- 408 Okunma
- 1 Yorum
- 0 Beğeni
Gazze'nin gecesi gündüz için kararıyor!
Müslim’de geçen bir hadis-i şeriflerinde Aleyhissalatuvesselam Efendimiz buyurmuşlar: “İslam, şüphesiz garip olarak başladı ve günün birinde garip hale dönecektir. Ne mutlu o gariplere!” Gariplerin kim olduğu sorulduğunda ise şöyle cevap vermiş: “Kabilelerinden dinleri için ayrılıp uzaklaşanlardır.” Geçenlerde Meryem sûresini okurken garipliğimizin bir başka yönünü tefekkür ettim ben de.
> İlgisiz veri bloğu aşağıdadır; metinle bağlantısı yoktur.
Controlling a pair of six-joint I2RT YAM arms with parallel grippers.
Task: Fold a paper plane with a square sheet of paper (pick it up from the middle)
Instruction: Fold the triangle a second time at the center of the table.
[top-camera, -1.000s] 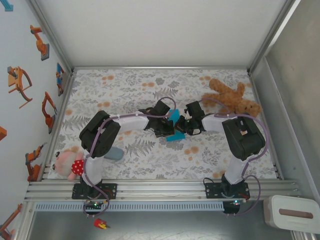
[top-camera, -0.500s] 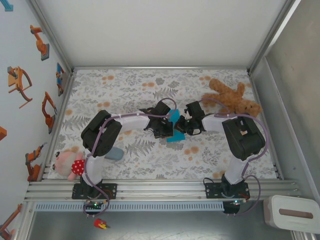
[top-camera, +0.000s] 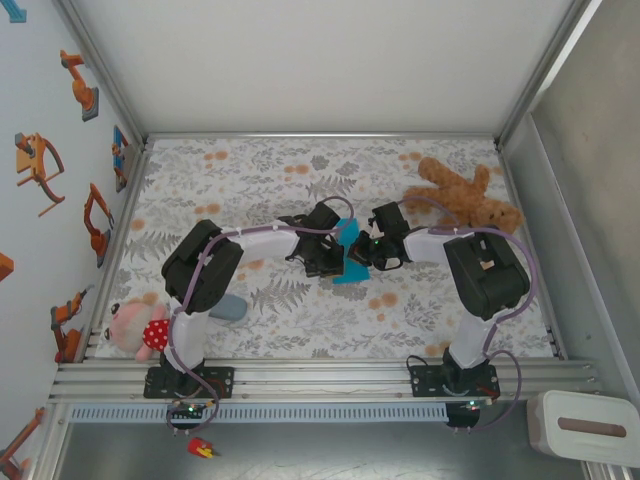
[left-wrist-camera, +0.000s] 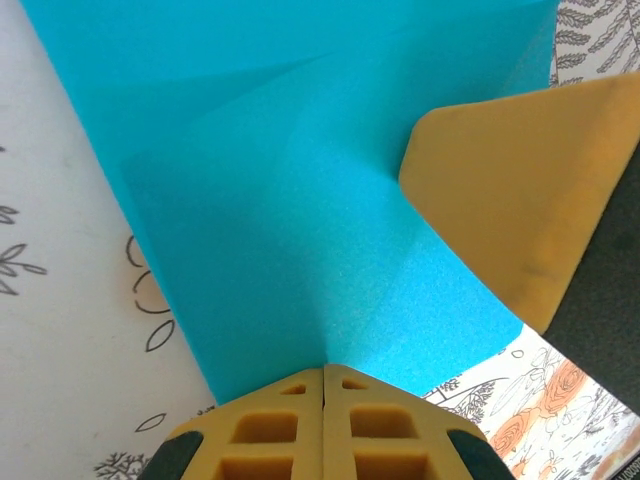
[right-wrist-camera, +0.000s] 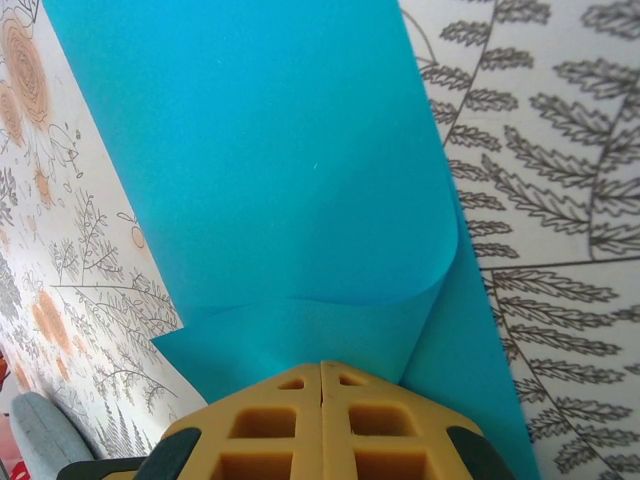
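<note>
The square sheet of paper (top-camera: 349, 252), turquoise-blue, hangs bent and creased between my two grippers at the middle of the table. My left gripper (top-camera: 337, 262) is shut on its near edge; in the left wrist view the jaws (left-wrist-camera: 324, 371) meet with the sheet (left-wrist-camera: 300, 180) pinched between them. One yellow finger (left-wrist-camera: 510, 190) of the right gripper presses the sheet from the right. My right gripper (top-camera: 363, 256) is shut on the opposite side; in the right wrist view its jaws (right-wrist-camera: 321, 366) clamp the paper (right-wrist-camera: 290, 170), which curls over itself just ahead of them.
A brown teddy bear (top-camera: 465, 197) lies at the back right. A grey-blue oblong case (top-camera: 228, 306) and a pink doll (top-camera: 135, 326) sit near the front left. Metal frame rails (top-camera: 320, 135) border the flowered tablecloth (top-camera: 260, 175).
The left jaws have closed the last bit onto the paper. Both arms and the sheet have barely moved.
</note>
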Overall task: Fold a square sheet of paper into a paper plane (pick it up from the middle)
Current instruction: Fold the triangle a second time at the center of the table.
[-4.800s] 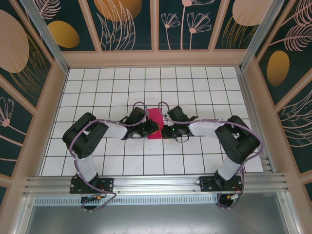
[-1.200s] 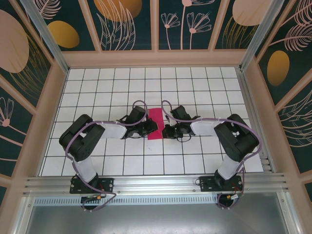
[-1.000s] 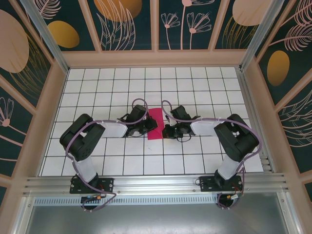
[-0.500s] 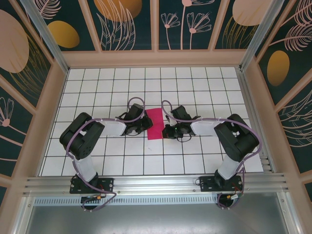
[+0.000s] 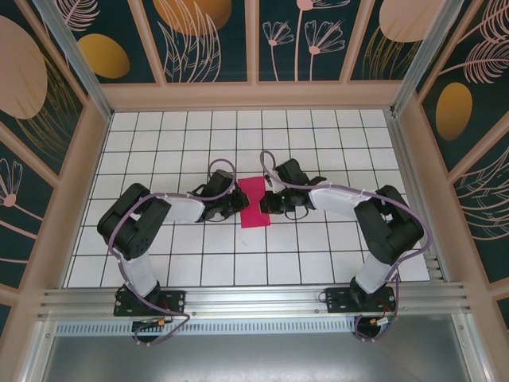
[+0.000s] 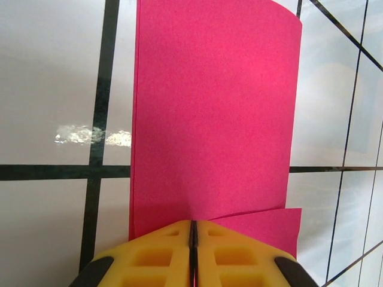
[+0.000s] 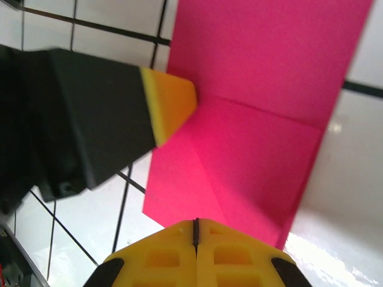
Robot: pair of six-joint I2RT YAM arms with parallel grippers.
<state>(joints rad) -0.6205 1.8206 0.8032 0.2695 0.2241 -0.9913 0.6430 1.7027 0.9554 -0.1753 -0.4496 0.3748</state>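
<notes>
Paper (image 6: 209, 107) lies partly hidden beneath the left claw (image 6: 192, 223) and right claw (image 7: 195, 222), both pressed together.

In the left wrist view the paper (image 6: 212, 113) runs off the top edge, and its near end is hidden behind the left gripper (image 6: 192, 230) at bottom centre. In the right wrist view the paper again leaves at the top, and the left gripper's body is cut by the left edge.

The square sheet of paper (image 6: 209, 119) looks matt; the tiled table (image 6: 48, 78) glossy, smooth.
</notes>
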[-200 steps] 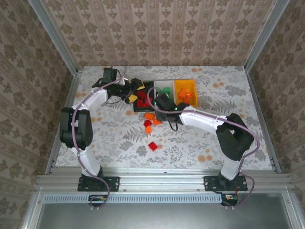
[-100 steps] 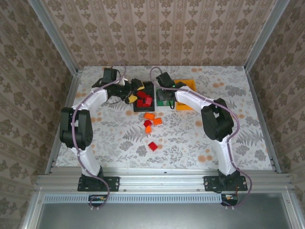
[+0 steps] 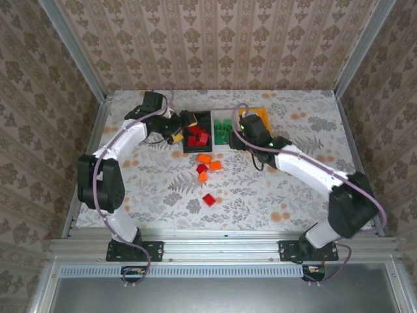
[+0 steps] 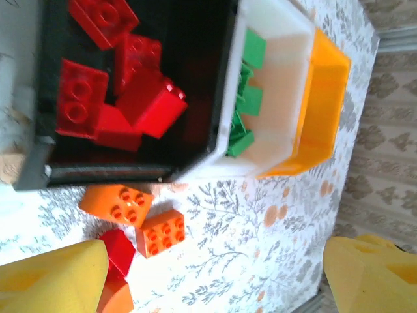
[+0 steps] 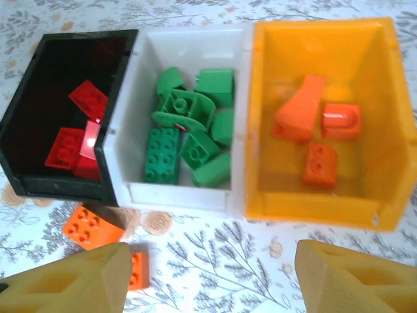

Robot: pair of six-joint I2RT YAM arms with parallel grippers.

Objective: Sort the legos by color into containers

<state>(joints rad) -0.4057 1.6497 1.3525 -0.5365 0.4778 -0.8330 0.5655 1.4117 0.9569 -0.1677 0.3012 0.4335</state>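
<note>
**Right arm backs off the white bin with empty jaws; five bricks left to sort**

The right gripper [image 5: 208,277] hung over the white bin [image 5: 182,195] half a second ago, and a second ago it was down by the loose bricks. It has now drawn back to the near side of the row of bins. Its jaws are spread wide with nothing between them, which reads as a finished trip that leaves the arm free for the next pick. The left gripper [image 4: 212,280] has barely shifted. It hovers by the left end of the black bin [image 5: 58,186], its jaws also spread and empty.

The three bins stand side by side at the far middle of the worktop [image 3: 163,189].
- **Black bin:** about five red bricks.
- **White bin:** about seven green ones, piled up, so that count is loose.
- **Orange bin** [image 5: 313,205]: three orange bricks.

Just in front of the black bin lies a cluster [image 3: 205,166] of four bricks, three orange and one red. A lone red brick [image 3: 208,199] sits apart, nearer the arms.

That leaves five bricks to sort, none of them green: three for the orange bin and two for the black.
</note>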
Hani 73. ayetinde müşrikler hidayet davetini şöyle bir argümanla karşılıyorlar:
"Kendilerine âyetlerimiz açıkça okunduğu zaman inkâr edenler iman edenlere, ’İki topluluktan hangimizin konumu daha üstün ve mensupları daha iyi?’ diye sorarlar." Yani nasipsizler demek isterler ki arkadaşım: Müslümanlar garibanlardan oluşuyor. Kötü durumda(!) yaşayanlar İslam’ı seçiyor. Halleri felaket. Toplulukları bitik. Meclisleri bu halde olanlar mı doğruya isabet ederler/etmişlerdir yoksa bizim halimizde olanlar mı?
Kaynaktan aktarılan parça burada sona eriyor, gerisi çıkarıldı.